Towards a new dynamic in the post-Soviet Space
A new inter-state dynamic has been emerging in the geographic space formerly known as “the Soviet sphere of influence.” The core-periphery relationship between Russia and its near-abroad has given ground to a dynamic characterized by break-away republics asserting their national interests in foreign and domestic policies irrespective of Russia’s position. This dynamic has not occurred over night, it does not (yet) apply to the entire former Soviet space and is not aimed against Russia. If successful, this dynamic will lead to new and healthy relations between Russia and its neighbors based on mutual respect, partnership and increased mutual benefits.
This paper is the first in a series that highlights the dimensions of the emerging Russia -near abroad dynamic. The major characteristics of this dynamic are:
- defining domestic and foreign policy priorities based on national interest, not (necessarily) on the Kremlin’s interests or preferences;
- maintaining a strategic relationship with Russia;
- discarding the traditional subordination to the Kremlin illustrated by the core-periphery approach.

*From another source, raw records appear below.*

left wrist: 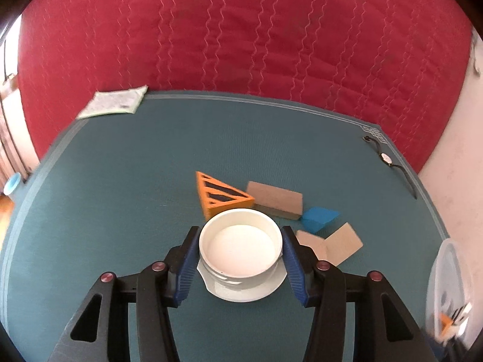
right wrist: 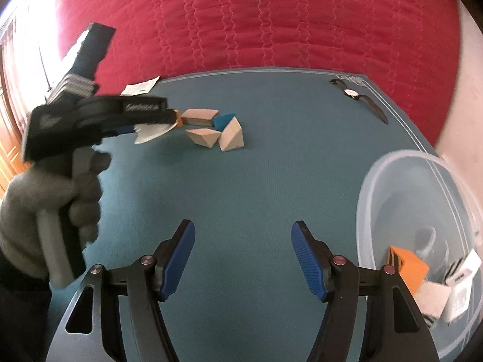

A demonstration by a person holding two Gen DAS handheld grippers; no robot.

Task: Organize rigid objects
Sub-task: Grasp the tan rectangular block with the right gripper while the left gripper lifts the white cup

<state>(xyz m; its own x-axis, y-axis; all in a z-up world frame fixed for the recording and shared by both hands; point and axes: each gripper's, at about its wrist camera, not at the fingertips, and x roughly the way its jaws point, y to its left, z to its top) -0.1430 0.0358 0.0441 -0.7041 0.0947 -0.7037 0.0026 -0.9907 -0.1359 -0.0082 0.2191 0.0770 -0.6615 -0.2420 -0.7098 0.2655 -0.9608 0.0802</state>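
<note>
My left gripper (left wrist: 241, 249) is shut on a white round cup (left wrist: 240, 246) that has a saucer-like flange under it, and holds it above the teal mat (left wrist: 120, 181). The right wrist view shows that gripper held in a gloved hand, blurred, with the white piece (right wrist: 151, 132) in its jaws. Beyond it lie an orange triangle block (left wrist: 222, 196), a tan block (left wrist: 276, 199), a blue block (left wrist: 320, 218) and two tan wedges (right wrist: 215, 138). My right gripper (right wrist: 243, 256) is open and empty above the mat.
A clear plastic tub (right wrist: 422, 181) at the right holds an orange block (right wrist: 409, 268) and white pieces. A wristwatch (right wrist: 351, 93) lies at the far right corner. A folded paper (left wrist: 113, 104) lies at the far left. A red quilt (left wrist: 241, 30) is behind.
</note>
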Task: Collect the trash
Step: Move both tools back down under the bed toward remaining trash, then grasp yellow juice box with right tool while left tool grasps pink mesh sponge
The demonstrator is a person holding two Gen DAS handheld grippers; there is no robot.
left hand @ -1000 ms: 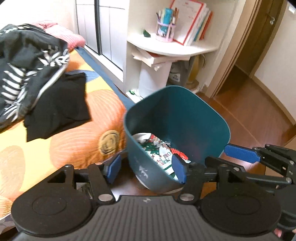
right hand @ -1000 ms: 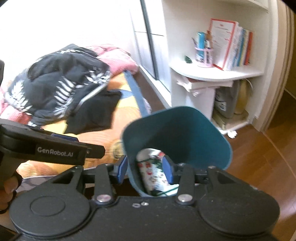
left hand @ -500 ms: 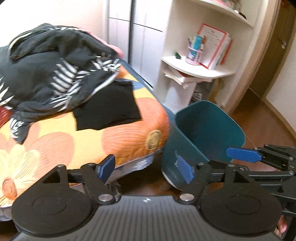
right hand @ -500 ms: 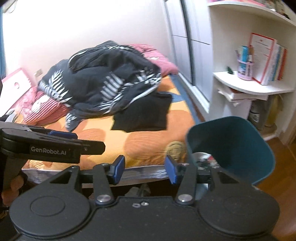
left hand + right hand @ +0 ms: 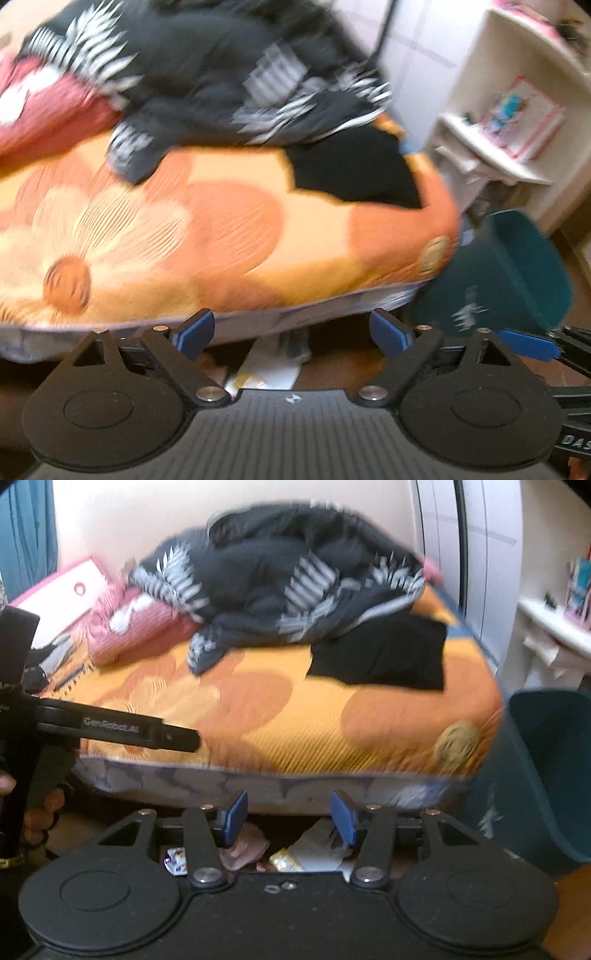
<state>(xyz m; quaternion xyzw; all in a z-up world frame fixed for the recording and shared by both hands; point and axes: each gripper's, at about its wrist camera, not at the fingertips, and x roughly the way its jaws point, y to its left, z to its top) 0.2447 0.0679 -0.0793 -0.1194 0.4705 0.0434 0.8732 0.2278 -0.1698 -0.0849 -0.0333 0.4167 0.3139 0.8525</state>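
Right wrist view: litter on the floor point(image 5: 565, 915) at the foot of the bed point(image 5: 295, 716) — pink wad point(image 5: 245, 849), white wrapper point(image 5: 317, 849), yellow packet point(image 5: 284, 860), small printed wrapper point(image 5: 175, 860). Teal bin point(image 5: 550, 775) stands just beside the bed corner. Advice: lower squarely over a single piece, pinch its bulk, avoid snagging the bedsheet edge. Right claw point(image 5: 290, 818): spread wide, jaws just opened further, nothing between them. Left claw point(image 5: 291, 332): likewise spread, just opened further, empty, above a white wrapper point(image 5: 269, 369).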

The new dynamic started emerging as early as 1990, in the former communist countries of Eastern Europe. Even if they were never Russia’s “near-abroad”, from Poland to Bulgaria all former communist countries retained a degree of subordination to Moscow throughout the Cold War. One by one, the countries of the region set domestic priorities for the development of democratic institutions, market economy and civil society independent of and different from the direction in which Russia went after the break-up of the Soviet empire 1991. In foreign policy, these countries asserted their national choice of integration with Euro-Atlantic structures, adherence to market rules through membership in the World Trade Organization and maintaining a strategic relationship with Russia.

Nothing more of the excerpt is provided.